Não será preciso contrapormos a essa poética ingênua e, ao mesmo tempo, absolutista, a de um poeta intelectualizado. Basta pensarmos em passagem de Ossip Mandelstam, cuja vida teria sido prolongada sem a intervenção stalinista (1891-1938). Em breve passagem de "O Rumor do Tempo" (1925, trad. de Paulo Bezerra, Editora 34), o poeta russo vinha à mesma especulação sobre a origem da linguagem: "Ver, ouvir e compreender, todos esses significados outrora se fundiam num feixe semântico. Nas fases mais remotas da linguagem não havia conceitos, mas tão-somente orientações, medos e anseios, só necessidades e temores".

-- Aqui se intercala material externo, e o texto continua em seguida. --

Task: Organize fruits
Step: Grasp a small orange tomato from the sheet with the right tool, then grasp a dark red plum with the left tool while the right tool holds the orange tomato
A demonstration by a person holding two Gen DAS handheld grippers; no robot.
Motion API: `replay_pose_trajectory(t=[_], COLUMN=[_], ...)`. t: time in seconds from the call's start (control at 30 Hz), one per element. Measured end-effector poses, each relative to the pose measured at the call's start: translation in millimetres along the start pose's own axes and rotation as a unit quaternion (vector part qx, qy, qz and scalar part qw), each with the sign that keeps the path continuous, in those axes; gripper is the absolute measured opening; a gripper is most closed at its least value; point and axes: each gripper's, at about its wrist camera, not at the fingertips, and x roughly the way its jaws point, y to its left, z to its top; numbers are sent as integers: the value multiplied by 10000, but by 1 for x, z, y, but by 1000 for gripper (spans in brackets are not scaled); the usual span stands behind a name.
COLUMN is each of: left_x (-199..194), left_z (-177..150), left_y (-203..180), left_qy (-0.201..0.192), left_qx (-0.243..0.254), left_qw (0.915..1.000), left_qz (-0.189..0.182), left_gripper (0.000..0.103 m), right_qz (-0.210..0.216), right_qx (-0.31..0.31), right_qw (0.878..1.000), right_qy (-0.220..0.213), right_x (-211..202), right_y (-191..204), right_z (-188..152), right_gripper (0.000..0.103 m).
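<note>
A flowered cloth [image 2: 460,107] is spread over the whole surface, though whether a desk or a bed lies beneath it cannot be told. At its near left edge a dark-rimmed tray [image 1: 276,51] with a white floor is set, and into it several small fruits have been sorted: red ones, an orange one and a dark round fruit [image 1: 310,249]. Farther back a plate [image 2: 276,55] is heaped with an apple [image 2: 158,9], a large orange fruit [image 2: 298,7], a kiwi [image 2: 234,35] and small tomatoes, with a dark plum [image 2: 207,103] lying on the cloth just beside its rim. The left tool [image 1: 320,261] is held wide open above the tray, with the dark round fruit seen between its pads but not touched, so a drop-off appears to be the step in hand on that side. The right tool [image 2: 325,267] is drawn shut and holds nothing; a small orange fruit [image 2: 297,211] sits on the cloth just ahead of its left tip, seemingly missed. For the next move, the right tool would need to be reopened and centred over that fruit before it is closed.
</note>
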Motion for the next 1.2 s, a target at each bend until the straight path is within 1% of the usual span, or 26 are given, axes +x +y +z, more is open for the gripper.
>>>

Para exaltar a beleza, Borges necessitava recorrer à magia verbal, guardada na margem oposta à história. Mandelstam, de sua parte, compreendia que a imaginação responde ao mundo, tanto sob a forma de medo como de beleza. Um terceiro contemporâneo, o poeta W.H. Auden (1907-1973), diria de maneira ainda mais inclusiva: "Qualquer que seja seu conteúdo real e seu interesse explícito, todo poema se enraíza no terror da imaginação (imaginative awe)" ("The Dyer's Hand", 1948).

Luiz Costa Lima é ensaísta, crítico e professor da Universidade do Estado do Rio de Janeiro e da Pontifícia Universidade Católica (PUC-RJ), autor de "Vida e Mímesis" (Ed. 34) e "Mímesis - Desafio ao Pensamento" (Civilização Brasileira), entre outros. Escreve mensalmente na seção "Brasil 501 d.C.".